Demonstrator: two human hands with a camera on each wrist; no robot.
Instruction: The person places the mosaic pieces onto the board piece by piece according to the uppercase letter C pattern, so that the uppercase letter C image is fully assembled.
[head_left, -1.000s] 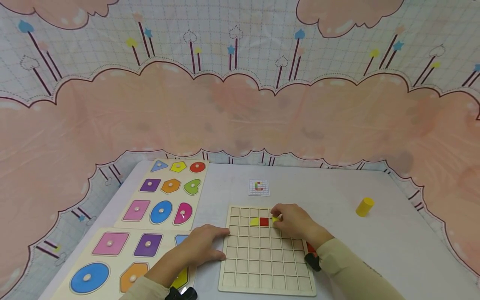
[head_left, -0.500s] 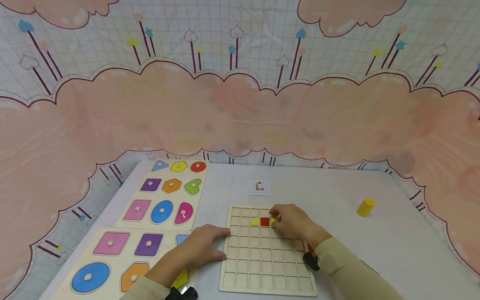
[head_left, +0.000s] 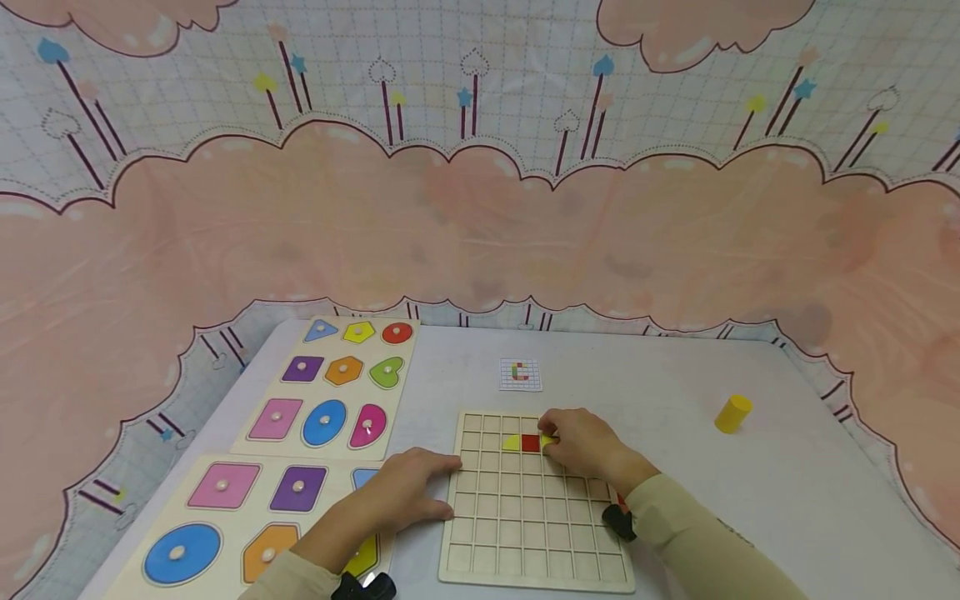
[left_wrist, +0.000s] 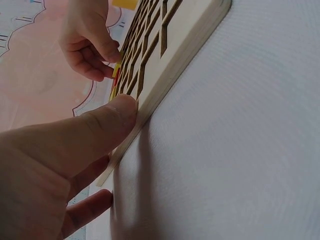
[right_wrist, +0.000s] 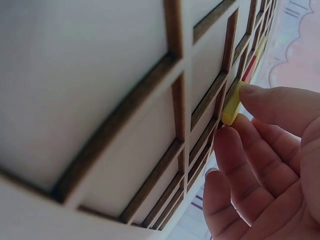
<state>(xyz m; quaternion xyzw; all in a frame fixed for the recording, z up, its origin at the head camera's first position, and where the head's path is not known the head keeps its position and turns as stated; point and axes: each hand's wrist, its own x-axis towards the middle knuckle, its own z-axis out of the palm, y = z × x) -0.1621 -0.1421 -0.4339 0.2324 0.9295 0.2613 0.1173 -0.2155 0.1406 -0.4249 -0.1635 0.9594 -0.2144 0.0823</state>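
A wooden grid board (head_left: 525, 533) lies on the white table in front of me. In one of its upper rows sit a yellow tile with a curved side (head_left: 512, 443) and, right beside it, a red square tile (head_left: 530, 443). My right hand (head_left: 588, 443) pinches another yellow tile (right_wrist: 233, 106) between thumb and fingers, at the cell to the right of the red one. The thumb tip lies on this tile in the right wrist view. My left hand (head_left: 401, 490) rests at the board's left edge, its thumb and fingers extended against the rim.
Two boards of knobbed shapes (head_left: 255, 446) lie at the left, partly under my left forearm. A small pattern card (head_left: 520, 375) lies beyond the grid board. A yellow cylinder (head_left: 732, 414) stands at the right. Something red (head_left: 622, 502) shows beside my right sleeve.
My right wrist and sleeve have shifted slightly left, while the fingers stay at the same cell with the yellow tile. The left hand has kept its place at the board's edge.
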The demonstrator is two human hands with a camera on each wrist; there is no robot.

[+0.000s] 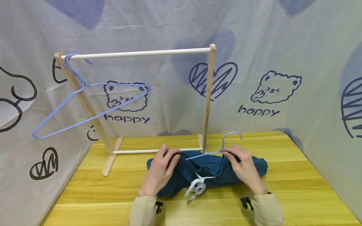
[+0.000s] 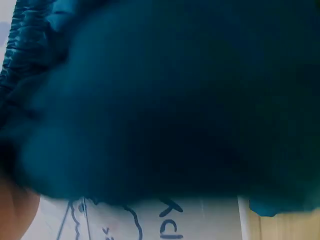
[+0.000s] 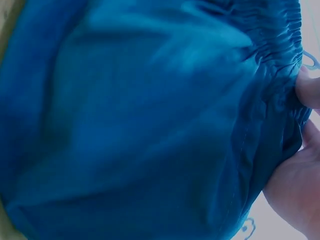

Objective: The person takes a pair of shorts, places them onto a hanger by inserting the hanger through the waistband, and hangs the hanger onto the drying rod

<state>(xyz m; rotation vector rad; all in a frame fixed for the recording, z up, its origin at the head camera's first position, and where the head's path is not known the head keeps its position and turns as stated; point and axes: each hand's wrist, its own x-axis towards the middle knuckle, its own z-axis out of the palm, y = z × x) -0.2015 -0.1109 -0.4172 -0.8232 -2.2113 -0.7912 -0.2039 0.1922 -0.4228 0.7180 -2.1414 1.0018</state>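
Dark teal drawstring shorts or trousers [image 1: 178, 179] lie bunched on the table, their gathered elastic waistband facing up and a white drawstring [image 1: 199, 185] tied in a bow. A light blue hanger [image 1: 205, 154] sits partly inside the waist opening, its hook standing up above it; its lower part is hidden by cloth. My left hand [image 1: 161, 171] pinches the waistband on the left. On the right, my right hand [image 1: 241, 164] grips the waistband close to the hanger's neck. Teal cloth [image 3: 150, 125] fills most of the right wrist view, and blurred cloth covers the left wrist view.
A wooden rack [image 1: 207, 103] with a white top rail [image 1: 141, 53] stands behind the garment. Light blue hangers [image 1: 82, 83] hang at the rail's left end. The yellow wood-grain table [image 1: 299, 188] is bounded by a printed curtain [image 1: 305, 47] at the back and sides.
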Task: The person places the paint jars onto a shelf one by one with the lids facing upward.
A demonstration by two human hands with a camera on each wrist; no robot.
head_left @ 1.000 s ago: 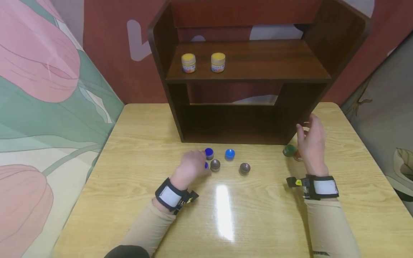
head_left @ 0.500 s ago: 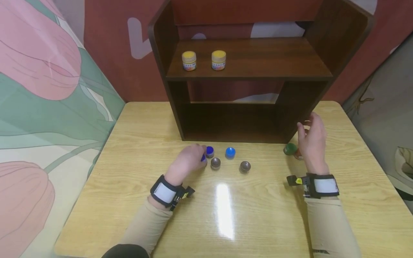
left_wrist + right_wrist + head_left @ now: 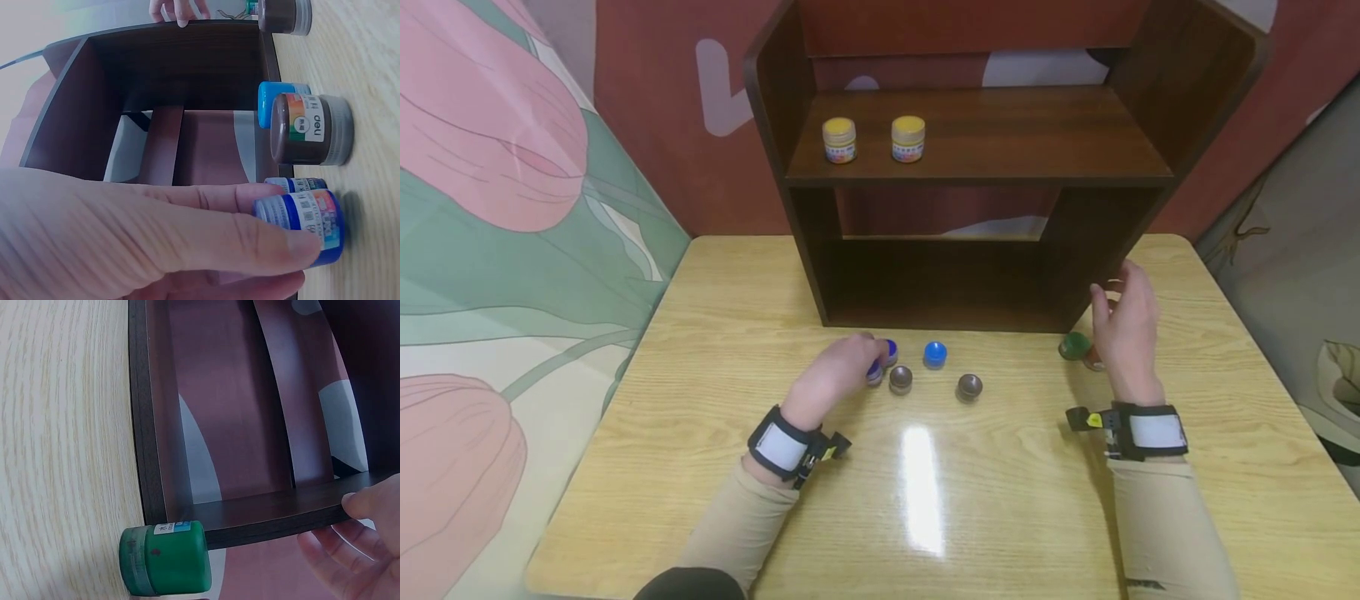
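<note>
Near the shelf's front, my left hand (image 3: 829, 379) pinches a dark blue paint jar (image 3: 312, 225) between thumb and fingers. Another dark blue jar (image 3: 891, 352) lies just behind it, partly covered by the fingers. To their right are a brown jar (image 3: 901, 380), a light blue jar (image 3: 935, 355) and a second brown jar (image 3: 969, 387). My right hand (image 3: 1126, 337) grips the right side panel of the dark wooden shelf (image 3: 269, 528), thumb on the near side and fingers around the outside. A green jar (image 3: 169, 559) stands by that corner, beside a reddish jar (image 3: 1093, 360) partly hidden by the hand.
Two yellow jars, one left (image 3: 839, 140) and one right (image 3: 908, 139), stand on the shelf's upper board. The shelf rises at the back of the wooden table (image 3: 1000, 500). A printed wall covering (image 3: 535, 250) borders the table on the left.
My left hand has drawn the dark blue jar slightly left and back, away from the brown jar, and its fingers now overlap the other dark blue jar. The right hand stays on the shelf.
</note>
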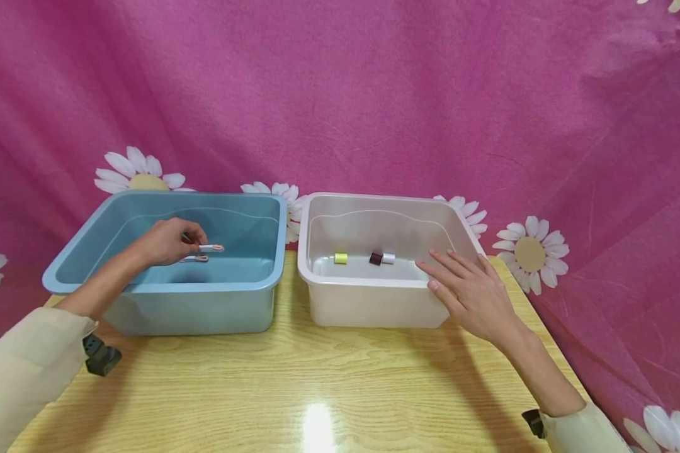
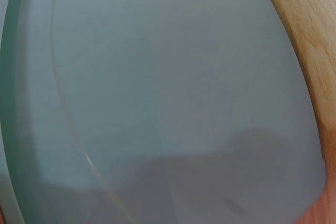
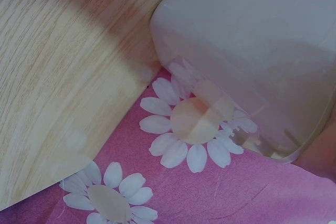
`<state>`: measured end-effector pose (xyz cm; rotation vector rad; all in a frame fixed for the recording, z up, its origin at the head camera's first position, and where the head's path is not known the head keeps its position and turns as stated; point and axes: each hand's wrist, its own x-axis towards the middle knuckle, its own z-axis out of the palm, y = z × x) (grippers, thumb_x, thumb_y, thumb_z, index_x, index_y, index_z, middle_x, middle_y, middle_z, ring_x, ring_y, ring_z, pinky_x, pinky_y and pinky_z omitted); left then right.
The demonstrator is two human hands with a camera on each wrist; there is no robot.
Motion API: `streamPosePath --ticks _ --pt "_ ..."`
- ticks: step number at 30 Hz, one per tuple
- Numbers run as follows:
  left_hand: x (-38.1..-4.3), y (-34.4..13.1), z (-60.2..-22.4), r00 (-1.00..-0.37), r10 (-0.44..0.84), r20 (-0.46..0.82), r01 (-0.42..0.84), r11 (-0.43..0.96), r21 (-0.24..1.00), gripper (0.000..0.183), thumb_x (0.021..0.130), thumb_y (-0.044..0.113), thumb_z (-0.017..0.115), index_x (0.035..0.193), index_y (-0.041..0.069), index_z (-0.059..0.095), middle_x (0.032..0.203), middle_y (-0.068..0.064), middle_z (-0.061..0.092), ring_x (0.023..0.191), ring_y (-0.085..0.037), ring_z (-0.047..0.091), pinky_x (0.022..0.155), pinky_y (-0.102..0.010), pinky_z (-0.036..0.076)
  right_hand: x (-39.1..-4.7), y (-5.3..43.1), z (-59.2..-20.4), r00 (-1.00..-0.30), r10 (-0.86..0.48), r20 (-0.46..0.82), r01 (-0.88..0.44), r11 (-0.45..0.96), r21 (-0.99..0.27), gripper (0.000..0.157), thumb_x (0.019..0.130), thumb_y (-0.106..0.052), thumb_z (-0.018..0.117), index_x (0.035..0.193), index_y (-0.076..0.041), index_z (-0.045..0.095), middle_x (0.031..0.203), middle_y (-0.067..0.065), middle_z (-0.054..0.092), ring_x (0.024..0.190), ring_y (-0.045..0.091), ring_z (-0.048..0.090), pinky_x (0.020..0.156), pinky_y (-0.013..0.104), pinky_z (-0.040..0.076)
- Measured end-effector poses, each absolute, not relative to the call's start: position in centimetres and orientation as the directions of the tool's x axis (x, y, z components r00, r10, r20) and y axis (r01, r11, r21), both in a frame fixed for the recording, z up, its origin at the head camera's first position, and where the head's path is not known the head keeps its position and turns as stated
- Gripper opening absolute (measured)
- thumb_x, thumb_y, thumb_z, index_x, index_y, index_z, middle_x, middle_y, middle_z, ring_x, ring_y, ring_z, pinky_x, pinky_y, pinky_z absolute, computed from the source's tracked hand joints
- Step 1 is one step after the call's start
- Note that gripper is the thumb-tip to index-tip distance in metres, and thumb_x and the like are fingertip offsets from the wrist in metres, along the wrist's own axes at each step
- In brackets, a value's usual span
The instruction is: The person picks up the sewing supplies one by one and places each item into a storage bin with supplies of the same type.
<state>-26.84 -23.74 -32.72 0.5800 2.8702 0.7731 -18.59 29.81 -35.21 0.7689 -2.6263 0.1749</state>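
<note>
My left hand [image 1: 170, 242] is over the blue tub [image 1: 201, 288] and pinches a small white item with a pinkish looped end [image 1: 211, 248]. A similar white and pinkish item [image 1: 195, 258] shows just below the fingertips; whether the hand touches it, I cannot tell. On the right, my right hand [image 1: 470, 292] lies with fingers spread over the front right rim of the pale bin [image 1: 368, 305]. Inside that bin sit a yellow spool-like cylinder [image 1: 340, 258], a dark brown one [image 1: 376, 258] and a white one [image 1: 389, 258], the last two touching.
Both containers stand side by side on a wooden table [image 1: 294, 371], a narrow gap between them. Behind hangs a pink cloth [image 1: 362, 94] with white flowers. The left wrist view is filled mostly by the blue tub's wall [image 2: 173, 77]; the right shows the pale bin's wall [image 3: 252, 30].
</note>
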Motion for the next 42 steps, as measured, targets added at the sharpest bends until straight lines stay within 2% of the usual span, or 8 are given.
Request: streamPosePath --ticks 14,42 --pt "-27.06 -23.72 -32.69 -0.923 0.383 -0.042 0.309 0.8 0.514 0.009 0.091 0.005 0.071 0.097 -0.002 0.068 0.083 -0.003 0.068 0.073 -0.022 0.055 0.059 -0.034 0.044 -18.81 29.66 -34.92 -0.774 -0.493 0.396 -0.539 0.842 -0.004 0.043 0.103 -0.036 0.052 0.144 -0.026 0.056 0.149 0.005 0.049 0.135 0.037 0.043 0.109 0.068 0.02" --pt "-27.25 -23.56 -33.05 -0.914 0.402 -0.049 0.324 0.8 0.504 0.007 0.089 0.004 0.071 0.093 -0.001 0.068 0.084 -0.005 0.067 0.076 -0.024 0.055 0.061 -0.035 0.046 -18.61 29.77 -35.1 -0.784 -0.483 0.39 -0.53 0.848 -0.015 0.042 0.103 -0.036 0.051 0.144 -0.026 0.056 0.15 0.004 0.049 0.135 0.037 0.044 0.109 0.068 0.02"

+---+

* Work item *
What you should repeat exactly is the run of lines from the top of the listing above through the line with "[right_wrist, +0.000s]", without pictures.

* Task solution *
Demonstrator: two human hands with a camera on each wrist; no robot.
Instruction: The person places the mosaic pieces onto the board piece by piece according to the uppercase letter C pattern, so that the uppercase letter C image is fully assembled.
[head_left, -1.000s] 
[head_left, -0.500s] 
[head_left, +0.000s] 
[left_wrist, +0.000s] 
[right_wrist, +0.000s] 

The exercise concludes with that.